Text Mining in Social Media

“ Mining is the extraction of valuable minerals or other resources from the geological materials from Earth”.

And you thought the blog post is about text mining, it is!

We’ll just take from the definition what concerns us the most. Its the process of extracting valuable resources from whole lot of unwanted things.

Q: So in our context what’s the most valuable resource?

Ans: Data

But not just any data, there’s lot of it out there, we just want what’s most important for us in that particular context.

What is Text Mining?

Its the process of deriving high-quality information from text. It involves “the discovery by computer of new, previously unknown information, by automatically extracting information from different written resources.”

It is a variation of data mining and more important than data mining itself [3].

In much simpler and human readable form, its a process of extracting information which concerns us the most from large written resources. It processes data from textual resources and using various NLP algorithms, it evaluates given textual information.

The written resources often include websites, blogs, news articles, emails, reviews and most of all Social media.

It usually involves structuring the given raw data and finding out patterns within the data and then evaluating/interpreting the output.

Why use Text Mining?

So why should we use this “Text mining” in the first place?

Text mining is very helpful in tasks where large amount of data is created in very short time and it needs to be analyzed. Which is humanly impossible in case of social media posts.

It helps you track, interpret textual information generated online from the resources mentioned above. Which helps when you want to check how your brand is doing, how people are reacting to it, what was the outreach of your latest marketing campaign, how people received the one latest feature you added to your software and much more.

Social media is treasure trove, holy grail of people’s opinions. One can use this information to do mind blowing things using the text mining. It can efficiently process the number of posts, followers and likes of your brand so that you can get a better understanding of people’s reactions.

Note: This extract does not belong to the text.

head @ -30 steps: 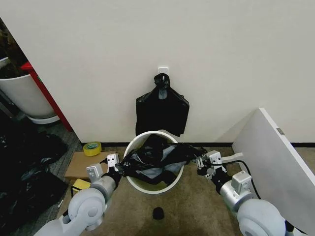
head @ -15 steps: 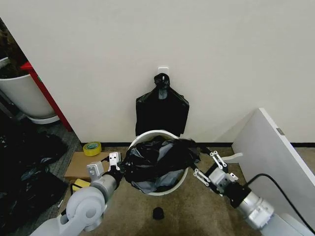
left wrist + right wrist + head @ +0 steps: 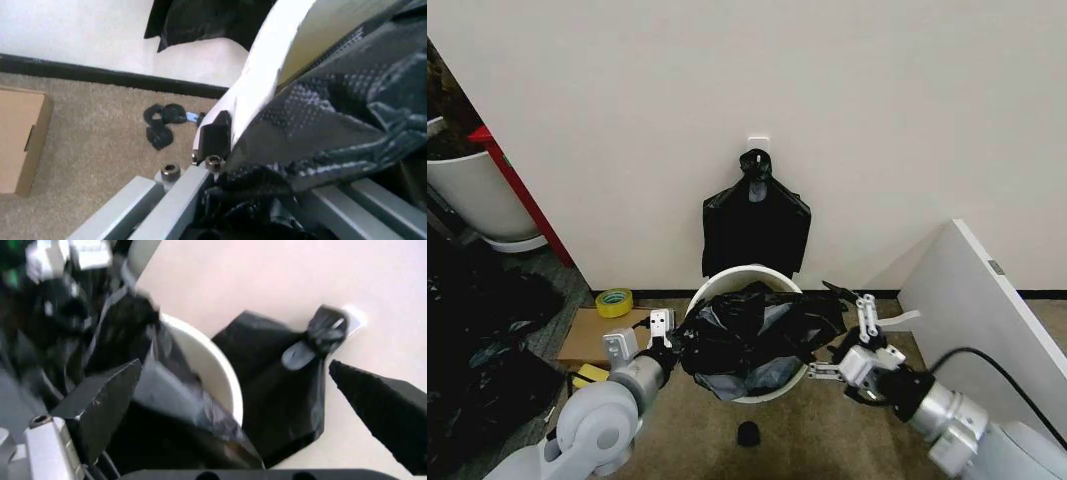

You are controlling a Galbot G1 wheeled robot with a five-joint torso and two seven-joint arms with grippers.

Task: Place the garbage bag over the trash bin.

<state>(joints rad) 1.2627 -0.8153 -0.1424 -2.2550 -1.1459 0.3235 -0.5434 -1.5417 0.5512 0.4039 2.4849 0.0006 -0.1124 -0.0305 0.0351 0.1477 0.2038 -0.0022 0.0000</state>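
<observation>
The cream-white trash bin (image 3: 739, 275) stands on the carpet by the wall. The black garbage bag (image 3: 757, 325) lies crumpled across its mouth, spilling over the right rim. My left gripper (image 3: 659, 346) is at the bin's left side, shut on the bag's edge; the left wrist view shows the bag (image 3: 320, 130) pinched against the bin's white wall (image 3: 267, 75). My right gripper (image 3: 842, 342) is open beside the bin's right side, just off the bag's loose edge. Its dark fingers (image 3: 100, 400) stand wide apart, with bin (image 3: 213, 370) and bag (image 3: 173, 420) between them farther off.
A knotted black bundle (image 3: 755, 225) hangs on the wall above the bin. A white board (image 3: 977, 310) leans at right. A cardboard box (image 3: 592, 335), yellow tape roll (image 3: 614, 301), heap of dark bags (image 3: 477, 340) and white tub (image 3: 472, 195) are at left. A small black object (image 3: 748, 433) lies in front.
My right gripper let go of the bag, opened wide and drew back from the bin. The bag, earlier sagging inside, now spreads across the mouth and over the right rim. Left gripper holds still.
</observation>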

This will also help you what’s in trend and what’s not depending on your specific target audience so that you can decide what will be your next strategy.

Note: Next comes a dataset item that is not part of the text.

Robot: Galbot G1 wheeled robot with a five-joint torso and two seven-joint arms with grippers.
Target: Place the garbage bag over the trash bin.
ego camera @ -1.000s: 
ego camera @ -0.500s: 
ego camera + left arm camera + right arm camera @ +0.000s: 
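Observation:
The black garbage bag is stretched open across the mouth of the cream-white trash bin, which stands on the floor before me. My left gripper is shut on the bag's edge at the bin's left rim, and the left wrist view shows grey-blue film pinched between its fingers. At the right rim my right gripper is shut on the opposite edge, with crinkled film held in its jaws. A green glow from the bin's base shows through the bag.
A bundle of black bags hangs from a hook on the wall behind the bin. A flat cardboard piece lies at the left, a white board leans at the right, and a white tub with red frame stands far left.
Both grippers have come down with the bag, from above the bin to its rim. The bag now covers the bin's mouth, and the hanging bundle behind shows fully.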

Traditionally companies used to hire people who used to go through social media and generate reports for it, now with the help of Text Mining we can get a lot of information in very short period of time.

Text Available on the Web [1]

As shown in above fig. only 20% of textual data on the internet or social medias is structured and rest 80% is unstructured[1]. This is why for research purposes it is mandatory to structure this data properly, which is often the first step in text mining operations[2].

But make no mistake, data mining can also work on unstructured data or semi-structured data(For ex. Emails, HTML Documents) [4] thus making it a lucrative solution for companies.

Text Mining Process

Text Mining Process [7]

Gaikwad et al. in their paper “Text Mining Methods and Techniques” discuss about a 5 stage process of Text Mining which is elaborated as follows.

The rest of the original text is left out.